Ertuğrul’un batması bu zehirli dillere (!) malzeme verecekti.
Gelsin sansür.
Ama...
Her şey bu kadar basit mi?
Osmanlı’nın başındaki belalar kara kuvvetlerinin güçlü olmasını gerektiriyordu.
Öyle ki, daha o yıllarda İngiliz gizli servislerinin raporlarında Abdülhamid’in kurdurttuğu müstahkem mevzilere dikkat çekiliyor ve olası bir savaşta İngiliz gemilerinin Çanakkale’den geçemeyebileceği uyarısı yapılıyordu.
Ayrıca Aldülhamid’in kara kuvvetleri tercihinde iki neden daha vardı.
Elindeki para kıttı.
İmparatorluğu tehdit eden isyanlar, karışıklıklar kara kuvvetlerinin güçlü olmasını gerektiriyordu.
Buna Almanya ile iyice yakınlaşmış olan Osmanlı’nın kara kuvvetlerini kendi Güneydoğu güvenliği için önemli bulan Almanya’nın ancak bu şartla silah, eğitim vermeyi dayattığını da ekleyin.
Pragmatik yöntemleri de vardı. Kara kuvvetlerini bir yandan eğitirken, öte yandan da ücretiz iş gücü olarak demiryolu gibi kamu yatırımlarının gerçekleşmesinde kullanıyordu.
Bunun için aynı uygulamayı yapan Rus Çar’ından esinlenmişti.
Sonuç...
Aldülhamid tercihini kara kuvvetleri için kullanırken bilinçliydi.
Öte yandan Ertuğrul gemisini Japonya’ya gönderirken bir fantezi yapmıyordu. Ertuğrul’un asıl görevi yol boyunca İslam topluluklarının yoğun olduğu limanlara uğramak ve oralarda on binlerce Müslüman’a Osmanlı bayrağını alkışlatmaktı.

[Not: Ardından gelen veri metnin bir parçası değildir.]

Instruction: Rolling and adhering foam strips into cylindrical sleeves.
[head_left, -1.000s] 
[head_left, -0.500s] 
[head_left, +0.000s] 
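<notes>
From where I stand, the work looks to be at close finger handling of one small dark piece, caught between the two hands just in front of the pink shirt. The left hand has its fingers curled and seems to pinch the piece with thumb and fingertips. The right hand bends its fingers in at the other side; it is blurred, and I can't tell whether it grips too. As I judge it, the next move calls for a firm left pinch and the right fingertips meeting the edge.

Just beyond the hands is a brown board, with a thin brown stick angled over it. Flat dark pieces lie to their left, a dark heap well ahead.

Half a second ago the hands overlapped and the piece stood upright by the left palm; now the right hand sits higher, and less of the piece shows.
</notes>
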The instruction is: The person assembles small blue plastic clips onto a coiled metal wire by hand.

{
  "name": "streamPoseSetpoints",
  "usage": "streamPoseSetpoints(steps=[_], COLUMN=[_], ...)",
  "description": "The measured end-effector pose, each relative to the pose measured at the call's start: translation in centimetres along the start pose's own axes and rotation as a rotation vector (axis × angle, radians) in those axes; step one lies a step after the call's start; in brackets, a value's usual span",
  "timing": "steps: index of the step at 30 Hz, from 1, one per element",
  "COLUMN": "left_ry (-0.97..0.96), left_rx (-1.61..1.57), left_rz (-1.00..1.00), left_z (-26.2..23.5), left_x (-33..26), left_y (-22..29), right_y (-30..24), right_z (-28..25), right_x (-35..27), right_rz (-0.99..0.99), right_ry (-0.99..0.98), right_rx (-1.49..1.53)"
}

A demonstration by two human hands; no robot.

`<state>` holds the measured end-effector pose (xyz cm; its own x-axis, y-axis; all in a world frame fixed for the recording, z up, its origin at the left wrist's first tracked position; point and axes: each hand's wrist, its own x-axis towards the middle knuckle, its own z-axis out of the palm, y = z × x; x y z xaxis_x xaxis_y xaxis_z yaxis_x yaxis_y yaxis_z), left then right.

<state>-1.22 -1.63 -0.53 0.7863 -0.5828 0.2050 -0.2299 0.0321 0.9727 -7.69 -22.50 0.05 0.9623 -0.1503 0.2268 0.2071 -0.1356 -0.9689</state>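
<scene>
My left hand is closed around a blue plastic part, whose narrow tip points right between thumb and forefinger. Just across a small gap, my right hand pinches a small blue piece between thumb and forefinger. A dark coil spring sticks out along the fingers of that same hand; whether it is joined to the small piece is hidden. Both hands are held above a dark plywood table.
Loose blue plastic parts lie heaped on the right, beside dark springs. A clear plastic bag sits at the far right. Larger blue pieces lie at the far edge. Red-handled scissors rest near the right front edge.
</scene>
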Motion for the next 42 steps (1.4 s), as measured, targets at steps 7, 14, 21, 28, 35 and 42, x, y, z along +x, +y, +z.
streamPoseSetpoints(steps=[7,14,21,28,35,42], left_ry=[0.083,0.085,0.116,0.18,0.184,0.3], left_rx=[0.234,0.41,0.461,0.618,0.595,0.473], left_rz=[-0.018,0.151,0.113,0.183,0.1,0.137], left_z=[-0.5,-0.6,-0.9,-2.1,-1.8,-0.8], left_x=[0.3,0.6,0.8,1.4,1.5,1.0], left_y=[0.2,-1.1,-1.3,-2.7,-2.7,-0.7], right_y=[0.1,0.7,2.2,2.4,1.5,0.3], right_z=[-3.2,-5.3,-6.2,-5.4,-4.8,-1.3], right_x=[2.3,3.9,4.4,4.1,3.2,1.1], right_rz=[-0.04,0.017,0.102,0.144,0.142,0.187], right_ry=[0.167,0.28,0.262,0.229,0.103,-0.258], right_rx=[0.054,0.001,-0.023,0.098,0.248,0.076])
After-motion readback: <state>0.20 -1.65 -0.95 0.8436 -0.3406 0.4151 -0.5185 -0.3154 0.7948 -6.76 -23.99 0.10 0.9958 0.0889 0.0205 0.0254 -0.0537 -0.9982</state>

Fransa ve İngiltere’ye “tek bir gemi bile katılımı sağladı, bir de halife sultan bütün Müslümanlara yeni haçlılara karşı birleşin, harekete geçin diye cihat çağrısı yaparsa neler olabileceğini düşünün artık” diye gözdağı vermekti.
Bu bir “üstümüze gelmeyin, tekin değiliz” mesajıydı.
Ertuğrul batmasaydı elbette daha etkili olurdu ama bu mesaj İngiltere ve Fransa’da ses getirdi.
Abdülhamid bir yandan da güçlenen Almanya’nın dostluğunu yanına alarak, “Panislamist” cihat sopasının ucunu zaman zaman göstererek imparatorluğu rahat nefes alacak bir sürece ulaştırabildi.
Şehzadeliğinden itibaren kafasındaki aydınlanmış, yetkin ve yetişkin kadroları olan, yeniden büyüklüğünü kazanan Osmanlı devletini oluşturmaya bu süreçte yöneldi.
Bir çeşit kalkınma planıydı bu.
Planını okuması için İngiliz Büyükelçisi Henry Layard’a vermişti.
Büyükelçi Layard ıslahat projelerinin “sayısı ve çeşitliliğinden, bunların esin kaynağını oluşturan liberal ve aydın zihniyetten” çok etkilenmiş.
Benim için de şaşırtıcı olacağını sandığım bu plandan hayata geçirilenler yarına...
Abdülhamid’in ‘okul/cami’ sayısı -2-
Dün Abdülhamid döneminde yapılan okul sayısının cami sayısından çok daha fazla olduğunu yazmıştım.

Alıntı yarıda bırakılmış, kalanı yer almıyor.